A counsellor is a stranger, how can we be of help? It is because we don’t know you that we will approach you and your reality with a clean slate. We start off with no assumptions, preconceptions or biases about you. We don’t have a stake in your life so we can be objective. We are not part of your family or your friends circle. It is precisely because of this that we can be helpful. We are neutral. Counselling is a professional relationship where our job is to listen, try and understand what you need, ask questions, seek clarifications and encourage you to craft answers and solutions that are right for you.
Every word you say in counselling will be psychoanalysed.

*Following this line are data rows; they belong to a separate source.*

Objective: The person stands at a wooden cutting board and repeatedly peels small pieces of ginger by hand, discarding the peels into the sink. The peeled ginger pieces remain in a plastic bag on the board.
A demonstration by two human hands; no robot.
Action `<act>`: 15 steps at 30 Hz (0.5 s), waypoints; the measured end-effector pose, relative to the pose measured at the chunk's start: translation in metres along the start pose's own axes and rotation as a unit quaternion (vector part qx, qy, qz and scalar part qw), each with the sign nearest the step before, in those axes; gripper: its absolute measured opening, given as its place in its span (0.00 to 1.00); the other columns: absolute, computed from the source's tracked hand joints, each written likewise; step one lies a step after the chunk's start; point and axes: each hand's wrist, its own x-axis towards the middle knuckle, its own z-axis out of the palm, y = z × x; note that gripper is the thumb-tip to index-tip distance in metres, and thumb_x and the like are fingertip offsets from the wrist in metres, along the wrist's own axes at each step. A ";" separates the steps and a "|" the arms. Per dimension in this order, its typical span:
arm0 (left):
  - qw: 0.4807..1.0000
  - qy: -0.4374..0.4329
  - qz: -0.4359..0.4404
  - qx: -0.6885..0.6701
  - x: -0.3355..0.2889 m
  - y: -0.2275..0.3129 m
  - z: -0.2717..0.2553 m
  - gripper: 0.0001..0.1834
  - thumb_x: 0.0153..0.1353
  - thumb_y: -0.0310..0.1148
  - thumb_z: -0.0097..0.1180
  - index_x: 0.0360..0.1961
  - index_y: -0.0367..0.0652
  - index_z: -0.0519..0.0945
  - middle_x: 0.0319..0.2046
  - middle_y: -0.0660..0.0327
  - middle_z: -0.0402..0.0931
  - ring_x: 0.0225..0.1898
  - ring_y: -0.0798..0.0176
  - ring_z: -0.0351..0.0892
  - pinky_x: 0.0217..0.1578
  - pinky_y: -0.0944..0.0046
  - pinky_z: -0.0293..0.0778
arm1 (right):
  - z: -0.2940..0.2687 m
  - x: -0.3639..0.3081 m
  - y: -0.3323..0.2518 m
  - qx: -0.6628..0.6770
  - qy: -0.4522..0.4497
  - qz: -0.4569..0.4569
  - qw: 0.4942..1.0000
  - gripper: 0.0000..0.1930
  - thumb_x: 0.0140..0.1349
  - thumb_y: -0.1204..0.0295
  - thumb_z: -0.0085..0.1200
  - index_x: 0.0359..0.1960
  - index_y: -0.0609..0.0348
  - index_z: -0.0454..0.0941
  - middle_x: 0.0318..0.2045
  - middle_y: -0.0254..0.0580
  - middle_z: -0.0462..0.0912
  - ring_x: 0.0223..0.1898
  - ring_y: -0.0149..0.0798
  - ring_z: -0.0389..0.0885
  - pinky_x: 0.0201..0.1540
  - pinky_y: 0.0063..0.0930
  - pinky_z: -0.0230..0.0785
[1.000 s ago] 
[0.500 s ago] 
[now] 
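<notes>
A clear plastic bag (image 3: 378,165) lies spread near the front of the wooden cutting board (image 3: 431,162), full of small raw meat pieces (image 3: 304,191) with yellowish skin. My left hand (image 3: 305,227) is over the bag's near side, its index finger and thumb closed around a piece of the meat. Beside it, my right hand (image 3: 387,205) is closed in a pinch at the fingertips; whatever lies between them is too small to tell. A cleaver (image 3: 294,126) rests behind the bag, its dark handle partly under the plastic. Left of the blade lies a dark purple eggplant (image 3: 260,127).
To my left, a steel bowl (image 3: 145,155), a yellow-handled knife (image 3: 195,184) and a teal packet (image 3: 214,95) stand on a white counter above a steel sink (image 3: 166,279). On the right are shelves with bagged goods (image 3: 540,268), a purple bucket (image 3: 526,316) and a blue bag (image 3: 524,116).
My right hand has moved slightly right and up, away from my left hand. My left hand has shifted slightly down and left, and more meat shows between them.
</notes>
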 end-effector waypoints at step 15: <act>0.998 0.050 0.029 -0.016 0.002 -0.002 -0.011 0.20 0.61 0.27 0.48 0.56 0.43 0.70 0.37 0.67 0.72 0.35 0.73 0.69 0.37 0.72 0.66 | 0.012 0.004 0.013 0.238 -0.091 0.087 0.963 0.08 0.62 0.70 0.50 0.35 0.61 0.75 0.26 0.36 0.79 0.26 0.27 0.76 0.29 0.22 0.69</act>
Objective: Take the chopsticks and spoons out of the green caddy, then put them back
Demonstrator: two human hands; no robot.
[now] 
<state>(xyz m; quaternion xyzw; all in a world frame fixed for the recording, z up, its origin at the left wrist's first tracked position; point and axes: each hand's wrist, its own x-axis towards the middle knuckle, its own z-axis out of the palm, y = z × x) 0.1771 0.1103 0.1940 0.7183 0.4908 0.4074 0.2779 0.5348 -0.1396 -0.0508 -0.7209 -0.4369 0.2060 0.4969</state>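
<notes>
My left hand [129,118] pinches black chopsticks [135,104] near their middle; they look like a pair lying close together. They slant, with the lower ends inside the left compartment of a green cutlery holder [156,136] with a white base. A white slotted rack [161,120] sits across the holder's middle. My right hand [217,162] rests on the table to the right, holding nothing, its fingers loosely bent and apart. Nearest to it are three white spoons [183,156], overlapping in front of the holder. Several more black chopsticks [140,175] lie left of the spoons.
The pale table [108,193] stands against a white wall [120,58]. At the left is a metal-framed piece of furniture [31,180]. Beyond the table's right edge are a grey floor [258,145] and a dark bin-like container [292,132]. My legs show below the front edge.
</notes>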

We want to let you in on a secret. Counsellors cannot read your mind and we don’t have a ready explanation for everything that you do. We will not blame your mother or your father for all your problems. We do not approach counselling with the view that we are the experts who know better than you. We do not see the people who come into counselling as problems that need to be solved or puzzles that need to be de-coded. We see you as a human being with a unique point of view and a life that is like no one else’s. We are humble about the trust you place in us and as we proceed in our relationship, we will learn as much from you as you do from us.
Counselling will be a quick fix to all my problems.
We hate to say this but coming into counselling is not a quick fix. It is not like going to a doctor’s office where you will be handed a prescription and some medicine that will make you all better. Counselling is a collaborative effort between the counsellor and counselee. You will have to put in precious time, effort and money into counselling. Experimenting with different ways of thinking, feeling and coping can be hard work and may leave you unsettled. You will require patience, courage and a keen desire to keep you on track.
On the other hand, the nature of the relationship you develop with your counsellor is also important. Empathy, trust and acceptance on the part of the counsellor is critical. A good connection between a counsellor and client can happen quite quickly, even within the first 10 minutes, but on average it takes 2-3 sessions. A counsellor who is a good fit for one person may not be the right person for you. Our advice is to try out a session with a potential counsellor first and evaluate how comfortable you are with their style before proceeding.